SUPPLIED DATA below:
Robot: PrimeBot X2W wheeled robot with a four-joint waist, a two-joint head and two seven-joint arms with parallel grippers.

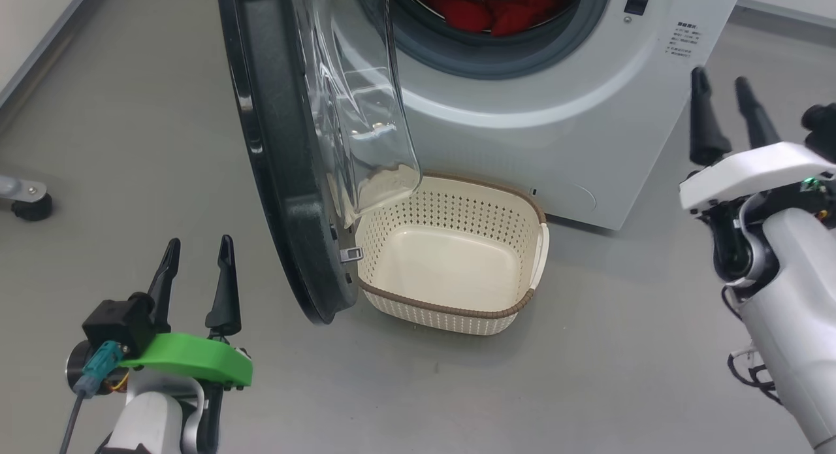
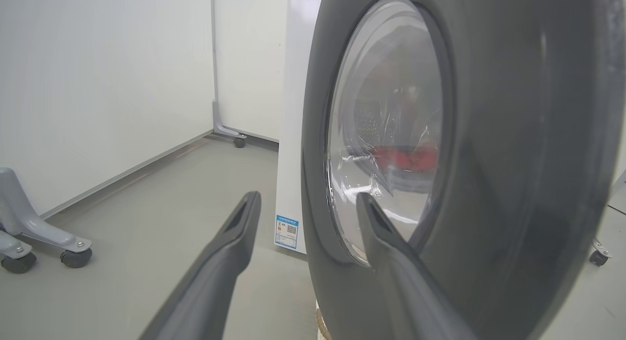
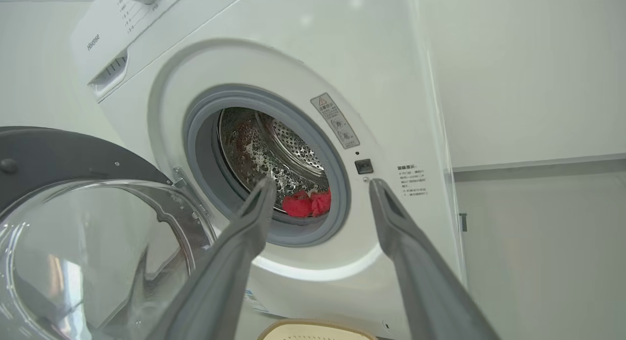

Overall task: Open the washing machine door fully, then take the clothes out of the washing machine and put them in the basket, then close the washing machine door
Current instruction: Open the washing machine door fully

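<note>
On the floor just below the drum opening sits the basket (image 1: 428, 209), cream and empty, likely set there so garments can drop straight in. The washing machine door (image 1: 277, 147), black-rimmed with a bulging clear bowl, stands swung out over the basket's left edge. Low inside the washing machine (image 1: 522, 134) lie the clothes (image 1: 486, 13), bright red and bunched. The left pincer (image 1: 200, 242) hovers spread beside the door. The right pincer (image 1: 720, 76), also spread and empty, points toward the opening.
</note>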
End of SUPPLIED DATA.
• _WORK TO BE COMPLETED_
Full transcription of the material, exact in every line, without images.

• _EXERCISE ANSWER_
Robot: PrimeBot X2W wheeled robot with a four-joint waist, a two-joint head and two seven-joint arms with parallel grippers.


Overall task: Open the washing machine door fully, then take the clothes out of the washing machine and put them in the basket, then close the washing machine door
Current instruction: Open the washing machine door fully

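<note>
On the floor just below the drum opening sits the basket (image 1: 428, 209), cream and empty, likely set there so garments can drop straight in. The washing machine door (image 1: 277, 147), black-rimmed with a bulging clear bowl, stands swung out over the basket's left edge. Low inside the washing machine (image 1: 522, 134) lie the clothes (image 1: 486, 13), bright red and bunched. The left pincer (image 1: 200, 242) hovers spread beside the door. The right pincer (image 1: 720, 76), also spread and empty, points toward the opening.
</note>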

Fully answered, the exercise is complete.